0:09 In fact, one that I think is really cool is "". So if you're going to really try to create a live weather application,
0:15 go use theirs. This one is just for educational purposes, has limited data and so on,
0:20 but it will give us the answers generally that we're looking for here. So this is a HTTP RESTful
0:27 API. And what that means is we just make HTTP requests, like standard web browsers do, and what we get back typically, not always,
0:34 but typically is some kind of formatted data called JSON. So, what we can do is we can go over here and say ""
0:46 and it requires that we pass some things. So if we don't pass a city, it says "missing field: City" so we could put "Boston", Sorry,
0:54 we could put "city = Boston" like this, there we go. And apparently, the weather is mist. Some kind of mist rain, I don't know.

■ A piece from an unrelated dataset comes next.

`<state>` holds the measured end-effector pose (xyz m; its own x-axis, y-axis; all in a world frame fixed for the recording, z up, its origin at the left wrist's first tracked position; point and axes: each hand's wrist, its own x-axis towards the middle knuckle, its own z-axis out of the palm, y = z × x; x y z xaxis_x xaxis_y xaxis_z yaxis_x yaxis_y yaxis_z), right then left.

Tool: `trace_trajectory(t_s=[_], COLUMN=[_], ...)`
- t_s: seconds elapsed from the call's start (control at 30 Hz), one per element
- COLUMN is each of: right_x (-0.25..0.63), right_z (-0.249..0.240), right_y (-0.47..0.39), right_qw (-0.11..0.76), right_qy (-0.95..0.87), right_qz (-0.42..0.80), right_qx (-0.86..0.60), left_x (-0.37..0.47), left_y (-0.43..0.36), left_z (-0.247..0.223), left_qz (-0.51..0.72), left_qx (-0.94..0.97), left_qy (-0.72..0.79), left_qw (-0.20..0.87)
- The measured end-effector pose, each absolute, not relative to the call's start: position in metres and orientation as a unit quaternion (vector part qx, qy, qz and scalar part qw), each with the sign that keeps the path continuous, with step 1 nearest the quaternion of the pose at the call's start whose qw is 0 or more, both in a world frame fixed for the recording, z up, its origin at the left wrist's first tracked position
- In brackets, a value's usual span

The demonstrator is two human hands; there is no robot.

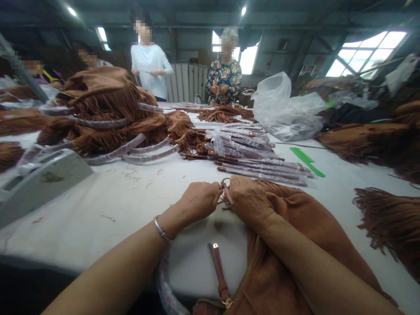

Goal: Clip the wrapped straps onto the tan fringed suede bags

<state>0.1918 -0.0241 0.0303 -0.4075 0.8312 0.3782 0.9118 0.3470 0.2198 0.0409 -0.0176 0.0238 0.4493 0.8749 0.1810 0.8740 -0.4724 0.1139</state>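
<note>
A brown fringed bag (315,232) lies on the white table at the front right, partly under my right forearm. My left hand (201,199) is closed in a pinch on a thin brown strap end at the bag's upper left. Touching it nearly fingertip to fingertip, my right hand (247,199) pinches the same small strap and loop; the fingers hide the details. A zipper pull with a brown tab (216,267) lies on the table below the hands. The plastic-wrapped handle (167,284) curves beneath my left wrist.
Wrapped handles (246,148) lie bundled beyond my hands. Brown bags (105,100) are piled at the left, near a grey-white stand (49,181). A green comb (306,162), a plastic bag (285,109) and fringed pieces (390,218) are at the right. Two people stand across the table.
</note>
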Motion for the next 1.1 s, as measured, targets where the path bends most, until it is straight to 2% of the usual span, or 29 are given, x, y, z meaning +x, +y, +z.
trace_trajectory(t_s=[0.1,0.37,0.5,0.73,0.87,1.0,1.1], right_x=[0.196,0.202,0.201,0.194,0.199,0.206,0.21], right_z=[0.03,0.028,0.027,0.024,0.028,0.033,0.034], right_y=[-0.023,-0.015,-0.014,-0.021,-0.018,-0.014,-0.011], right_qw=[0.11,0.037,0.029,0.074,0.096,0.021,-0.053], right_qy=[-0.824,-0.899,-0.897,-0.856,-0.849,-0.885,-0.907], right_qz=[-0.204,-0.136,-0.111,-0.124,-0.115,-0.055,-0.019], right_qx=[-0.517,-0.414,-0.427,-0.497,-0.506,-0.462,-0.418], left_x=[0.036,0.009,0.007,0.019,0.023,0.024,0.024], left_y=[-0.013,-0.001,0.003,0.006,0.005,0.0,-0.004], left_z=[0.022,0.026,0.024,0.014,0.01,0.013,0.017], left_qz=[0.134,0.129,0.133,0.091,0.118,0.092,0.049], left_qx=[0.843,0.887,0.88,0.865,0.867,0.887,0.904], left_qy=[0.52,0.415,0.406,0.465,0.466,0.442,0.403], left_qw=[0.029,0.155,0.209,0.166,0.132,0.095,0.133])
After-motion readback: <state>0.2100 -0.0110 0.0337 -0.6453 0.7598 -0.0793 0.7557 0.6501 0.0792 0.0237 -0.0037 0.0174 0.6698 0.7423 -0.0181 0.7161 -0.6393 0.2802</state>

1:02 It should be category: rain, description: mist. Who knows? Here you can see,
1:05 we're getting the weather. It's right now 13 degrees Celsius because down here somewhere we
1:12 have our units are metric. If we wanted this to be in more US style we could say "units = imperial". Now all of a sudden
1:20 it's 55°F instead of whatever it was Celsius. Okay, So what we do is we make a regular request and we get data that looks like this back from it.
1:30 So this is called JSON, and we'll see how to play with it in Python really soon. But it's a nice,
1:35 simple format That's very, very natural for us to work with over API. And if we come back here, you can see that we have a city,
1:42 right? This should have a question mark. actually. It says that we have a city equals whatever we want, but we can optionally pass a state,
1:50 if you want to disambiguate say Portland, Maine, from Portland, Oregon. We can pass a country we wanna disambiguate Portland, Australia, from Portland,
1:58 USA. If you don't specify a country, it defaults to the US, Just that way. I could type in short city names and
2:03 it's still gonna work. Then also you saw we can pass in units as metric, imperial or standard, and it defaults to metric.
2:10 So this is the weather API that we're going to be working with.